LISTED ENTRIES =

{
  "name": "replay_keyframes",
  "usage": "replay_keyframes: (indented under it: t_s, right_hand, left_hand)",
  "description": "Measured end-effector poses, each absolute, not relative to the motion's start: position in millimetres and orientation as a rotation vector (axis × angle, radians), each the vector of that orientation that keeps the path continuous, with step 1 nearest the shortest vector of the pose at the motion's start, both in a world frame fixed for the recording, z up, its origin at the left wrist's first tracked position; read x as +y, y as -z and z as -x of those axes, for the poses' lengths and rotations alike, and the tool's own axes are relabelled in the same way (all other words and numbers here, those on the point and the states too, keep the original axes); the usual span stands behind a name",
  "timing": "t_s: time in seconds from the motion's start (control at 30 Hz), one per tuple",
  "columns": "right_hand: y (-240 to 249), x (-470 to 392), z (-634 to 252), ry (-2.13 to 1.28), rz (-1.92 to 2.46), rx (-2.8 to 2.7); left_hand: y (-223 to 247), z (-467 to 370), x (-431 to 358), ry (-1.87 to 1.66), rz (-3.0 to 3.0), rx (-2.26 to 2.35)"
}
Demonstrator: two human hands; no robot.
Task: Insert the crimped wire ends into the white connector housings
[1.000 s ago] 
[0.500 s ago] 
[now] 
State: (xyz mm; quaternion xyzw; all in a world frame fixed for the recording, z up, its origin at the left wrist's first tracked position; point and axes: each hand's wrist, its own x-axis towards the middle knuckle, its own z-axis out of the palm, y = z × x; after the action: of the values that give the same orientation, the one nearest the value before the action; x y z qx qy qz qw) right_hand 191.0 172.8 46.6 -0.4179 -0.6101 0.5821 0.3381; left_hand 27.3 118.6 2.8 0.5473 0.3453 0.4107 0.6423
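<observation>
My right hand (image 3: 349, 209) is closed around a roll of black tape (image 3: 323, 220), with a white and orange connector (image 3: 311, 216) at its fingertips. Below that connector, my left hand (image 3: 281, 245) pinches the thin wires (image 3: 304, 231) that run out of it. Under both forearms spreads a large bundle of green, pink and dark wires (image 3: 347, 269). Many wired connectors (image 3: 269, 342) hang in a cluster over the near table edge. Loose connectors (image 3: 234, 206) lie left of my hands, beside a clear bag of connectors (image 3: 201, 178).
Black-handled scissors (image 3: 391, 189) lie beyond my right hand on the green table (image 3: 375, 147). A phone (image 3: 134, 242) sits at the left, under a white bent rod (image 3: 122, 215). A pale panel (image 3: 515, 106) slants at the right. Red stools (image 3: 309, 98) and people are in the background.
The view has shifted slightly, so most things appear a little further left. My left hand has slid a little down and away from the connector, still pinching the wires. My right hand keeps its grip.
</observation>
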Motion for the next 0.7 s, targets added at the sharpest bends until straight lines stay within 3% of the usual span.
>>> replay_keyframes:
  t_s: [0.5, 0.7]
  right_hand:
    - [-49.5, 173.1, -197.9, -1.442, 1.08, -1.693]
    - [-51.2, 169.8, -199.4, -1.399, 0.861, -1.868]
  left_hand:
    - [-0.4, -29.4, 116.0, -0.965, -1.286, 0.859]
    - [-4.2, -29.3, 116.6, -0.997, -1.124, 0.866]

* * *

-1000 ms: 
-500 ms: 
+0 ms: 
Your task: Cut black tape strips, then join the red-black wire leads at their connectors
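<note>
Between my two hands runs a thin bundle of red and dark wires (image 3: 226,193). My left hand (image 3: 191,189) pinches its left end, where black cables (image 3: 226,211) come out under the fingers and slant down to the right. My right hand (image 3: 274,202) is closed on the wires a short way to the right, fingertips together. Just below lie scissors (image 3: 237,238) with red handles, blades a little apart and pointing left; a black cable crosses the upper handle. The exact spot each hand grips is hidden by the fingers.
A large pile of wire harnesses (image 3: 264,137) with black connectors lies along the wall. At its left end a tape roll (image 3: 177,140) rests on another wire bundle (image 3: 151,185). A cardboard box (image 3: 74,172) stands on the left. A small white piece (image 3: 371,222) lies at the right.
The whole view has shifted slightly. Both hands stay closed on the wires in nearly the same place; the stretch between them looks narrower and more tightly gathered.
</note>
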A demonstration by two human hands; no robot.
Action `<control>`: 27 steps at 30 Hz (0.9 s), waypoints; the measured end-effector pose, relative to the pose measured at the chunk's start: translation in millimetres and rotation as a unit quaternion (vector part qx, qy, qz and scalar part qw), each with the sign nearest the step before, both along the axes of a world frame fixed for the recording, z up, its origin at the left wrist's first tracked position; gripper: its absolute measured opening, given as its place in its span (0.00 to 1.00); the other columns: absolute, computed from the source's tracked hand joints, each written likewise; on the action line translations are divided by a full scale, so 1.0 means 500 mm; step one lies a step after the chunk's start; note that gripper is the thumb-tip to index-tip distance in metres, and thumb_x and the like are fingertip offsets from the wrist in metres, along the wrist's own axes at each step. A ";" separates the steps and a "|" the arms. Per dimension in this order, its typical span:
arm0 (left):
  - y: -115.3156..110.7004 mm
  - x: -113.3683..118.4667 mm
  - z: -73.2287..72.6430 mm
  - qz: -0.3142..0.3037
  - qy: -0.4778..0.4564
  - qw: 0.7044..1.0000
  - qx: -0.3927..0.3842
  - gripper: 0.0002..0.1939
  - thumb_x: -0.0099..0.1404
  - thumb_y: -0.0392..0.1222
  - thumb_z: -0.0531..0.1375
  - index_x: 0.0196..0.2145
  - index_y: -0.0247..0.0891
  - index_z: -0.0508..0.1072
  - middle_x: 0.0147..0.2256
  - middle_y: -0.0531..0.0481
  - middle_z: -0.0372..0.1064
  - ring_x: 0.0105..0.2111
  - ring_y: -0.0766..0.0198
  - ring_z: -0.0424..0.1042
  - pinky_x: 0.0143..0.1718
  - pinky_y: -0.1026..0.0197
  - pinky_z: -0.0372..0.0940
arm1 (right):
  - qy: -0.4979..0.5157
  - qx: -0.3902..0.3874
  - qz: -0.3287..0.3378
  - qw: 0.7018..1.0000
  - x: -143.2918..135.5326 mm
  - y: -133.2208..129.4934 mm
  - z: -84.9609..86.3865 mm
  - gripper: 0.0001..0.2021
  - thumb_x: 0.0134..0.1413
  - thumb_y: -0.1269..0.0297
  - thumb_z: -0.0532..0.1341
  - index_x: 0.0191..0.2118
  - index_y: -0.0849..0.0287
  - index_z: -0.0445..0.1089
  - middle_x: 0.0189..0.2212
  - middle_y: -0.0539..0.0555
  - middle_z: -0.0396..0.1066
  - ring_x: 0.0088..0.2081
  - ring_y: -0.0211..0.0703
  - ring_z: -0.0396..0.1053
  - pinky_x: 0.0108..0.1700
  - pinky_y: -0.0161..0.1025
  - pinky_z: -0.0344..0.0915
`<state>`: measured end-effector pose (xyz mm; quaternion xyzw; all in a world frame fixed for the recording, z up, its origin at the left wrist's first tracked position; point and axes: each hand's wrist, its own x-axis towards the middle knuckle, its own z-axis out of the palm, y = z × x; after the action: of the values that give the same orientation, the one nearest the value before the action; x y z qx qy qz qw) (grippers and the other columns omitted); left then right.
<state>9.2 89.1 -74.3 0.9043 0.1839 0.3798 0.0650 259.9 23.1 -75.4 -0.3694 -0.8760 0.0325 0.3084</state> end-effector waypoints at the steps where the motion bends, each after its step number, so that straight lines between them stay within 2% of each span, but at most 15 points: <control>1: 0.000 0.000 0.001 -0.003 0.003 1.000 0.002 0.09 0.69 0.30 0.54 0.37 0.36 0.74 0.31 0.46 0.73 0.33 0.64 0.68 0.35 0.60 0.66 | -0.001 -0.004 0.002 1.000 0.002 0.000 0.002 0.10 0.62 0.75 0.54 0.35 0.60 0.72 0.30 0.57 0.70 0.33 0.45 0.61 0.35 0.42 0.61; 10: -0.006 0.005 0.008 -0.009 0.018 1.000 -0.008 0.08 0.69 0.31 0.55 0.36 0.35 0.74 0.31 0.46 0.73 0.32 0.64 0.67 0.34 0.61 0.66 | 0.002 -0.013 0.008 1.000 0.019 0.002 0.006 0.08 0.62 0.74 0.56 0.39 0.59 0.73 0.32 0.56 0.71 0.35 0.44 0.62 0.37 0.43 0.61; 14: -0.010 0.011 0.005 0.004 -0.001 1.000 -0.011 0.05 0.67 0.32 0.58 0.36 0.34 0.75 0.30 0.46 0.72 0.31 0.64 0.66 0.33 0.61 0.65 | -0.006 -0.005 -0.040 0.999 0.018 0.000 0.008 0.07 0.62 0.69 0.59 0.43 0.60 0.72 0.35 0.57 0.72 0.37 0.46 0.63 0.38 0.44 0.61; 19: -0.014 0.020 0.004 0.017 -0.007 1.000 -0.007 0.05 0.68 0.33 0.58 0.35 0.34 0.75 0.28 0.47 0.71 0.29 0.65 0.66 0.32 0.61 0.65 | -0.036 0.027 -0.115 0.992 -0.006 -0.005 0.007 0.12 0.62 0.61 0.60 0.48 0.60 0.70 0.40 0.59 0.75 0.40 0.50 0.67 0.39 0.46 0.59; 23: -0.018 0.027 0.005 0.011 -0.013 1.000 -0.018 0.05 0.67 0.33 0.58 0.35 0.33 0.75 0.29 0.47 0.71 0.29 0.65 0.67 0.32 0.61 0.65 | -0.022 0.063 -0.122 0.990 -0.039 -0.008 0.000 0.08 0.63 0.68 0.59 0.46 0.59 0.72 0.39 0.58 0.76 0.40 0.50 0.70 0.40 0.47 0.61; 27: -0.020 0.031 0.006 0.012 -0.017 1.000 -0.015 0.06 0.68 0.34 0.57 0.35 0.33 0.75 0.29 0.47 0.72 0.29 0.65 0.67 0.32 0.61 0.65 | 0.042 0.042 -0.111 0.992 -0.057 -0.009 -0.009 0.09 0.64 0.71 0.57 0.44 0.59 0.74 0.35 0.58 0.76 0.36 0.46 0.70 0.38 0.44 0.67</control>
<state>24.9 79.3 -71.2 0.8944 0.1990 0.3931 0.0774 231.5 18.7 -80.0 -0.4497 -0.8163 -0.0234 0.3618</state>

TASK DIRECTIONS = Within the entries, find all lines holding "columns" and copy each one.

WRITTEN REPLY =
  "columns": "right_hand: y (-240 to 249), x (-470 to 392), z (-634 to 252), ry (-2.13 to 1.28), rz (-1.92 to 2.46), rx (-2.8 to 2.7); left_hand: y (-223 to 247), z (-467 to 370), x (-431 to 358), ry (-1.87 to 1.66), rz (-3.0 to 3.0), rx (-2.26 to 2.35)"
Action `<control>`: 27 steps at 30 Hz (0.9 s), waypoints; the measured end-effector pose, relative to the pose measured at the chunk's start: translation in millimetres and rotation as a unit quaternion (vector part qx, qy, qz and scalar part qw), each with the sign nearest the step before, both along the axes of a world frame fixed for the recording, z up, its origin at the left wrist's first tracked position; gripper: its absolute measured opening, given as its place in its span (0.00 to 1.00); the other columns: absolute, computed from the source's tracked hand joints, each written likewise; on the action line translations are divided by a full scale, so 1.0 means 500 mm; step one lies a step after the chunk's start; note that gripper is the thumb-tip to index-tip distance in metres, and thumb_x and the like are fingertip offsets from the wrist in metres, along the wrist's own axes at each step. A ";" separates the steps and a "|" the arms. Per dimension in this order, its typical span:
`<state>`: measured end-effector pose (xyz mm; quaternion xyzw; all in a world frame fixed for the recording, z up, its origin at the left wrist's first tracked position; point and axes: each hand's wrist, its own x-axis towards the middle knuckle, its own z-axis out of the palm, y = z × x; after the action: of the values that give the same orientation, the one nearest the value before the action; x y z qx qy qz qw) (grippers and the other columns omitted); left then right.

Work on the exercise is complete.